> **Exercise instructions**
Determine the number of lines in the listing below that hold the word "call". Write the number alone.

> **Records supplied**
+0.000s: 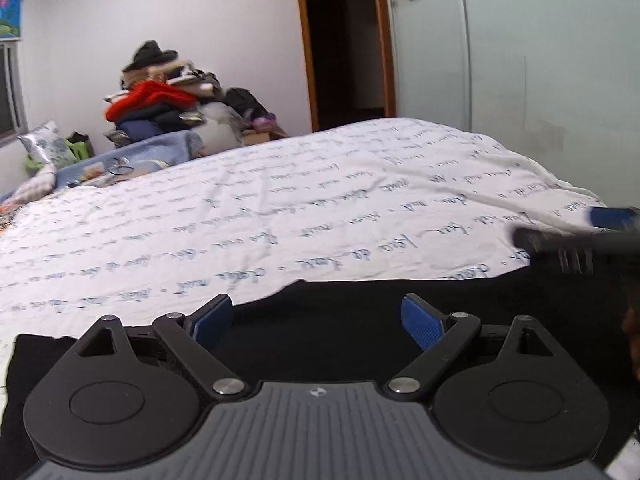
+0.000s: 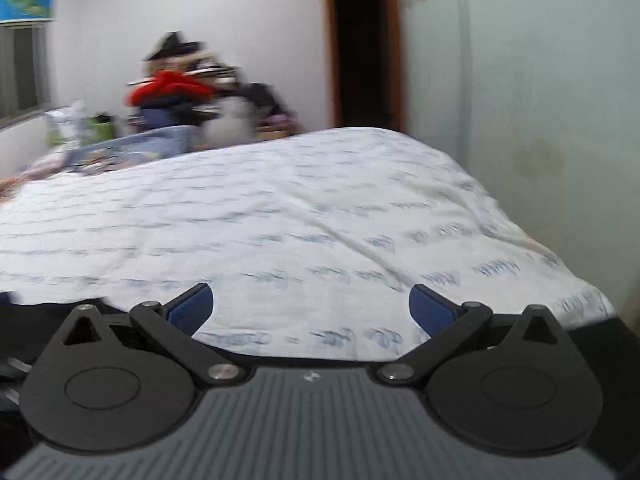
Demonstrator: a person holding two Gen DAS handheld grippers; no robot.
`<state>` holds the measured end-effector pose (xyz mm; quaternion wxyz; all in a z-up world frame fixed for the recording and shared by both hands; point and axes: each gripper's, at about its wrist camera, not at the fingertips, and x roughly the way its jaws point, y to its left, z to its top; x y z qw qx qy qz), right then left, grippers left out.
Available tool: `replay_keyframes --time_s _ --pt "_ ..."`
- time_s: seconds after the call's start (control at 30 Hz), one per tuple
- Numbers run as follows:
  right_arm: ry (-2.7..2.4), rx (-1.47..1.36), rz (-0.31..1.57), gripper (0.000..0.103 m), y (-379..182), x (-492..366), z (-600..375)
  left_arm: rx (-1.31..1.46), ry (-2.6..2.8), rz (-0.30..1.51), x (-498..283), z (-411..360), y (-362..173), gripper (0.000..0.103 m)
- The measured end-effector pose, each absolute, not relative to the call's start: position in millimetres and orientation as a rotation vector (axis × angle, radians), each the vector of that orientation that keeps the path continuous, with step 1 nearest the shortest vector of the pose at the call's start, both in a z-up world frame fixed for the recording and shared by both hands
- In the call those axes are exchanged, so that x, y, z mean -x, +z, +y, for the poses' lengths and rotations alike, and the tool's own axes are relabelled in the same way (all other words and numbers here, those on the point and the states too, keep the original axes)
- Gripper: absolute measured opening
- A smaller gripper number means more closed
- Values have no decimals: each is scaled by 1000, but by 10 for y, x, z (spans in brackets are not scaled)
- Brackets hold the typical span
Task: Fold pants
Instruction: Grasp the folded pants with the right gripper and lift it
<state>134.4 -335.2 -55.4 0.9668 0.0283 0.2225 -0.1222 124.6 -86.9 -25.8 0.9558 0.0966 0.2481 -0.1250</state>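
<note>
The black pants (image 1: 360,312) lie flat on the near part of the bed, their far edge uneven against the white sheet. My left gripper (image 1: 318,320) hovers over them, its blue pads (image 1: 214,320) wide apart and open, with nothing pressed between them. My right gripper (image 2: 312,312) is also open, and only white sheet shows between its fingers. Its blurred black finger with a blue pad enters the left wrist view at the right edge (image 1: 576,236), just past the pants' far edge. In the right wrist view a dark strip of the pants (image 2: 28,324) shows at the lower left.
The bed's white sheet with blue script (image 1: 280,208) stretches ahead. A tall pile of clothes (image 1: 160,96) stands beyond the bed at the back left. An open doorway (image 1: 344,52) and a frosted wardrobe door (image 1: 520,60) stand behind the bed.
</note>
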Motion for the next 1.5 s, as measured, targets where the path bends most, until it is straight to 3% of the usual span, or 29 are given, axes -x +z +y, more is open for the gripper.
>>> replay_keyframes --time_s 0.23,0.37,0.6,0.73,0.87,1.03,1.1,1.23,1.43,1.5 --pt "-424 195 355 103 -811 -1028 -3015 -177 -244 510 -1209 -828 -319 92" --pt "-424 225 587 103 -923 -1306 -3043 -211 -277 513 -1140 -884 -326 92" --pt "-269 -7 540 103 -645 -955 -3325 -258 -461 599 -1125 -1030 -370 92" --pt "-254 185 759 103 -804 -1140 -3340 -412 -502 624 -941 -1250 -594 92" --pt "-226 184 732 103 -804 -895 -3382 -454 -484 550 -735 -1229 -584 92" --pt "-270 249 610 103 -612 -658 -3303 -403 -482 611 -782 -1161 -614 92" --pt "-241 313 733 103 -811 -782 -3263 -366 -473 580 -718 -1031 -542 92" --pt "-238 322 662 103 -873 -652 -3264 -278 -331 529 -692 -507 -396 92" --pt "-223 223 673 103 -866 -636 -3363 -60 -74 716 -1009 544 -566 92" --pt "-236 178 642 103 -822 -563 -3393 66 -84 702 -961 726 -546 92"
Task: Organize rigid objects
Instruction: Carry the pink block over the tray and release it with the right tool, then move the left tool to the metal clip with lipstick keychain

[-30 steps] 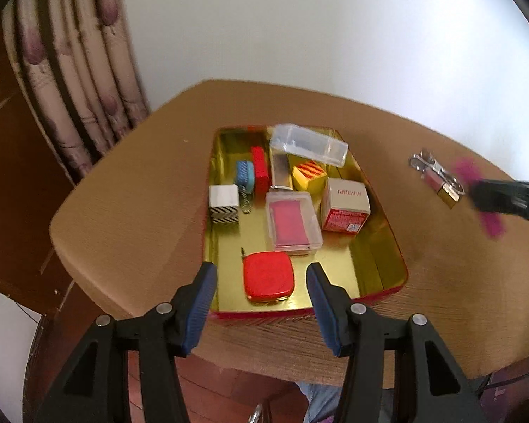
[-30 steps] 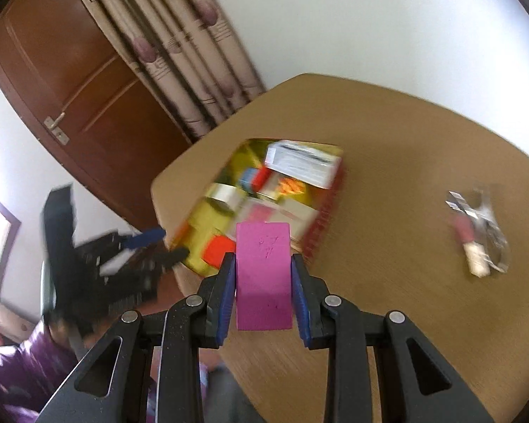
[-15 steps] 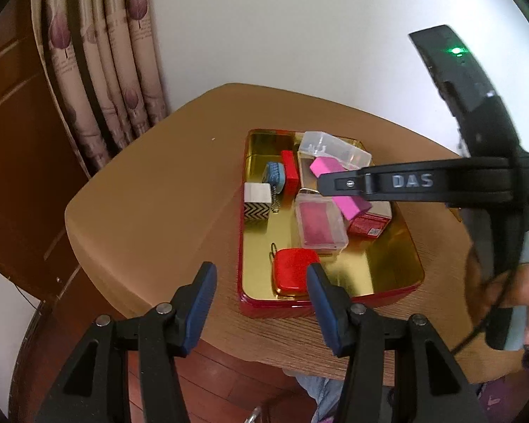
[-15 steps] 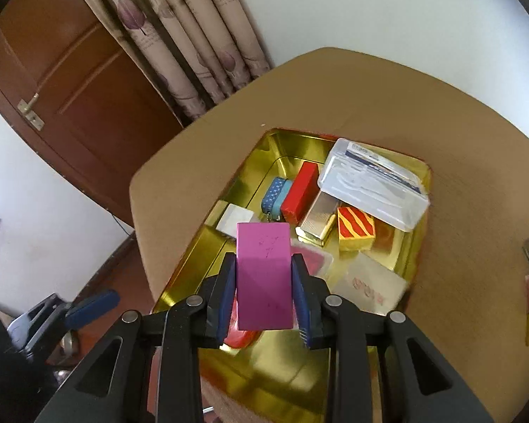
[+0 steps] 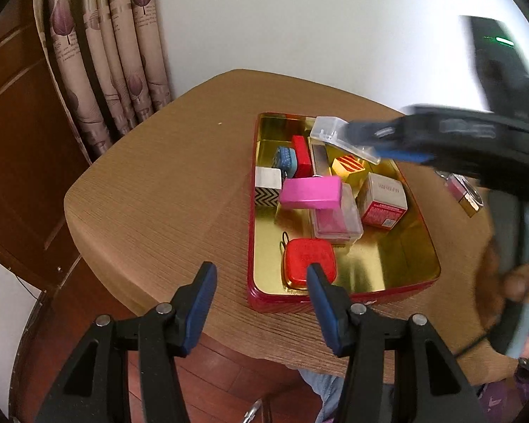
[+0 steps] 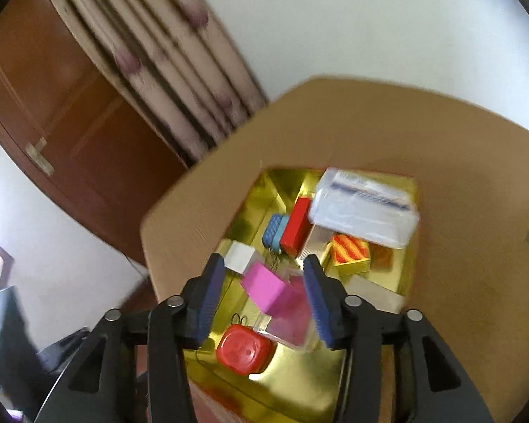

> **Response area**
3